The insertion, removal, and wearing of the sensor can cause bruising, allergic reaction, bleeding, infection, pain, scarring, inflammation, and discoloration.
These skin-related side effects are, however, things most patients taking insulin already endure on a regular basis with current Dexcom and Medtronic CGMs as well as with insulin injections and insulin pumps.

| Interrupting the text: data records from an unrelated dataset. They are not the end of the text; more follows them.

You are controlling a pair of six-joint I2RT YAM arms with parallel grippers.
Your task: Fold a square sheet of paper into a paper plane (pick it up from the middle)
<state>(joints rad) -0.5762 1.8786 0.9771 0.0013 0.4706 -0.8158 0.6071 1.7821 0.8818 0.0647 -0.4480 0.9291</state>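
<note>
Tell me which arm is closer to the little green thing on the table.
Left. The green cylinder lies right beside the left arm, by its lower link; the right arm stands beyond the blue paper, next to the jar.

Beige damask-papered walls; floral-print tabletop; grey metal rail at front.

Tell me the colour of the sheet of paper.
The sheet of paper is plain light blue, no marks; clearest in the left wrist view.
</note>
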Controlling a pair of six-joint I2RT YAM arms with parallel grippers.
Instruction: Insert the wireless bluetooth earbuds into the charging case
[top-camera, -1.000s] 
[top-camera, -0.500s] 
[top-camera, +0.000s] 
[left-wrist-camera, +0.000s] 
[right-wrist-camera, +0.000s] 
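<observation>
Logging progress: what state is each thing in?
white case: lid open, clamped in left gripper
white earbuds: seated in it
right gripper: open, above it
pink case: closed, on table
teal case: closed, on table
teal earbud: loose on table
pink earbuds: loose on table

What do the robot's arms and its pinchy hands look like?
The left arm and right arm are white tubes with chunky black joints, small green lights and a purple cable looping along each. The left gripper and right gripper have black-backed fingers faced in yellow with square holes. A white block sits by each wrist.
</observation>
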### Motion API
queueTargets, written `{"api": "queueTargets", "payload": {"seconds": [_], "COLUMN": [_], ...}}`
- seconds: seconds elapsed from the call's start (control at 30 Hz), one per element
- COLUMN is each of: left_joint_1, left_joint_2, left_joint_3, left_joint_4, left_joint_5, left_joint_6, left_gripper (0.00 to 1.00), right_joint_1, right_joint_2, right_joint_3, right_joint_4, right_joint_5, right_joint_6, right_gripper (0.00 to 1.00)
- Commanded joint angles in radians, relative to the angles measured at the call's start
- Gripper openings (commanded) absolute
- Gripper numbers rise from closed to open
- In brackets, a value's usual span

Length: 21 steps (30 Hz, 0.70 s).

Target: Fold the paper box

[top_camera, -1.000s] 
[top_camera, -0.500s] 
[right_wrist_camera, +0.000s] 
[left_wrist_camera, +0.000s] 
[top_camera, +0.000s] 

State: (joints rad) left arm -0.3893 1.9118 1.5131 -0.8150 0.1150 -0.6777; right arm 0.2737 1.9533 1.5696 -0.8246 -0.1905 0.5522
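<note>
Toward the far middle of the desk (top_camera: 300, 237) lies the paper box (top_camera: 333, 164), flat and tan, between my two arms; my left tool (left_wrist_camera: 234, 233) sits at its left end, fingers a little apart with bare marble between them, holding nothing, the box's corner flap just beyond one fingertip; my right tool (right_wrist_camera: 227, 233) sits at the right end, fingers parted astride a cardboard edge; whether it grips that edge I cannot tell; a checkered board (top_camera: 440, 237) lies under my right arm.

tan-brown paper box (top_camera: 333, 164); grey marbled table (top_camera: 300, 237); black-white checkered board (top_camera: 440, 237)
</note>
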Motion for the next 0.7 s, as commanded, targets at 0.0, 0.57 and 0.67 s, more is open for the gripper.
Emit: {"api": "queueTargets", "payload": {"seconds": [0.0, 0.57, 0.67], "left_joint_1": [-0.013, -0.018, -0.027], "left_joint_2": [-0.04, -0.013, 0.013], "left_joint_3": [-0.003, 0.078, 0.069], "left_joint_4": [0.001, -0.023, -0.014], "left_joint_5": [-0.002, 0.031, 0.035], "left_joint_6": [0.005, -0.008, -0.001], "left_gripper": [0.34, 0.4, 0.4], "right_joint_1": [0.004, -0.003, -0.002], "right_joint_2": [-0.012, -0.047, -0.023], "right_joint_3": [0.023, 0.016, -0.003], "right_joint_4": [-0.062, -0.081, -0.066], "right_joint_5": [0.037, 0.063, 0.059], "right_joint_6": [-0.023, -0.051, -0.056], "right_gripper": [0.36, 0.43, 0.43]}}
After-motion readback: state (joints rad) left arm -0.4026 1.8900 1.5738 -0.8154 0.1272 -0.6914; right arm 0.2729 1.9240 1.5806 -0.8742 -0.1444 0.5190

They all simply come with the territory of managing diabetes.
Studies to further demonstrate the safety of the Eversense CGM will continue to take place.
“The FDA held an advisory committee meeting to provide an independent assessment of the safety and effectiveness of the Eversense CGM system,” explains the press release.
The committee voted that the benefits of the system for people with diabetes outweigh any of the minimal risks.
The technology will be just as costly — even with health insurance — as Dexcom or Medtronic’s CGM technology.
Patients in the United States are paying thousands of dollars every year for even the most basic costs of insulin and glucose strips to stay alive.
Some are expressing frustration at the rising costs of living with disease that is fully covered in other countries, such as the United Kingdom.
The Eversense technology could be life-changing for many patients, but without health insurance and approval to help cover its costs, it will be an out-of-reach pursuit for many.
“Clearly, it’s not for everyone,” says Scheiner, “but I think it will meet the needs of certain people — especially those who don’t want to be bothered with weekly sensor change-outs.”